Nesse sentido, ainda, o filme invoca a imagem de São Paulo como um purgatório,
repleto de pecadores fadados à infelicidade e incapazes de realizarem a penitência pelos seus
pecados.
Em uma das cenas do filme, durante uma conferência, o personagem do professor
(nomeado como "E.V. Stroheim" em referência ao diretor de cinema Erich von Stroheim; da
mesma forma como o nome dos outros intelectuais na cena fazem referência aos cineastas
Cléo de Verberena e Carl Theodor Dreyer) explica um pouco da personalidade de Fausto
através de uma relação com a passagem bíblica em que Jonas fica preso na barriga de um
peixe. Segundo o professor, o desejo de Jonas de escapar da barriga do peixe, que é enviado
por deus para protegê-lo do afogamento depois de um naufrágio, constitui em uma espécie de
neurose, visto que ele quer escapar do dispositivo que o protege.
Continuando, em um universo onde todas as pessoas já venderam a sua alma ao diabo
em troca de satisfações baratas, a demonização na personalidade do Fausto se dá tanto pela
sua existência na sociedade quanto pela sua vontade de fugir dela. Isso pois, mais tarde no
filme, é revelado que a imagem da menina que ele vinha perseguindo era mais uma tentação
do diabo. Dessa forma, o filme realiza a reflexão de que, ao mesmo tempo em que fazer parte
da sociedade contemporânea, compulsivamente capitalista ao passo de um capitalismo
decadente, é sinônimo de vender a sua alma ao diabo, o desejo de escapar da sociedade
também é, na medida em que o demônio Mefistófeles usa a vontade de regressão e escape de
Fausto para manipulá-lo para que ele lhe venda a sua alma. No contexto da modernização,
essa dicotomia impossível que o filme constrói é o pacto faustiano.

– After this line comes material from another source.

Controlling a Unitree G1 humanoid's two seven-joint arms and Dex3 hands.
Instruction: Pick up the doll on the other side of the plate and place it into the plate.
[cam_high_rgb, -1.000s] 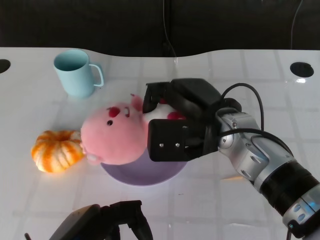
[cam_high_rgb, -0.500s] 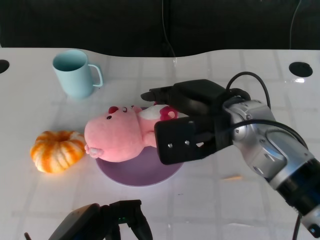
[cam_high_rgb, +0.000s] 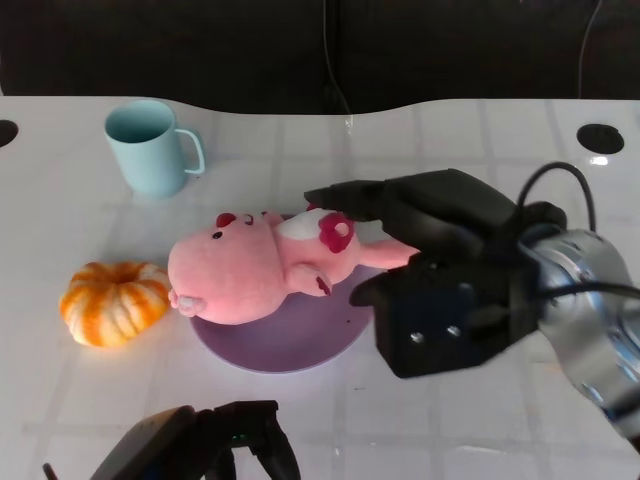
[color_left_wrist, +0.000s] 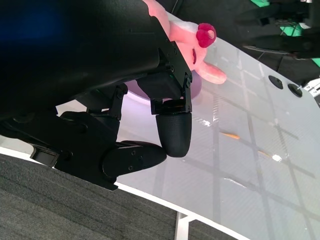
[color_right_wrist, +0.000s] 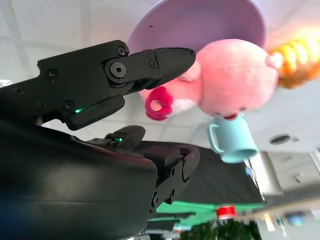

Outra dicotomia interessante presente na narrativa está no contraste entre a noite e o
dia. Enquanto a noite permite que os depravados se revelem, aplicando golpes em homens
que se relacionam com prostitutas e usando uma preposição pseudo-intelectual para atrair
parceiras, o dia permite que os depravados se escondem, na forma dos capitalistas traidores
que o Fausto visita. Além disso, existe a dicotomia também entre três personagens femininas:
a menina de vestido branco, e a jovem e a idosa a quem Fausto dá carona durante a sua
viagem para a sua terra prometida. Todas elas são manifestações da tentação do diabo em três
personagens diferentes, incorporando três estágios diferentes da maturidade da civilização
humana: a inocência da infância, a libertinagem da juventude, e o luto da velhice. Quanto a
personagem idosa, nota-se a construção da manipulação demoníaca quando ela incentiva o
fumo mas impede que Fausto ouça o rádio.
Ultimamente, essas interpretações sobre o filme são permitidas conforme o diretor se
apropria de unidades estéticas formais provenientes de um conjunto estabelecido de imagens
mitológicas, tornando as relações de interpretação do filme intermidiáticas. Elementos como
o nome do cigarro se chamando "Éden", e a maçã oferecida ao protagonista por uma
personificação do diabo, contribuem para a construção de uma unidade estética que resulta na
produção de sentidos da obra, elevando uma série de divagações oníricas sobre a experiência
humana dentro da civilização capitalista para um testamento denunciador da presença do mito
do pacto faustiano, e a sua metamorfose na sociedade contemporânea.

REFERÊNCIAS LITERÁRIAS:
Fausto. Alemanha. Autor: Johann Wolfgang von Goethe. 1832.

REFERÊNCIAS FILMOGRÁFICAS:
Filme Demência. Brasil. Direção: Carlos Reichenbach, 1986.
Clube de Luta. Estados Unidos. Direção: David Fincher. 1999.
Psicopata Americano. Estados Unidos. Direção: Marry Harron: 2000.
Meteorango Kid - O Herói Intergaláctico. Brasil. Direção: André Luiz Oliveira. 1969.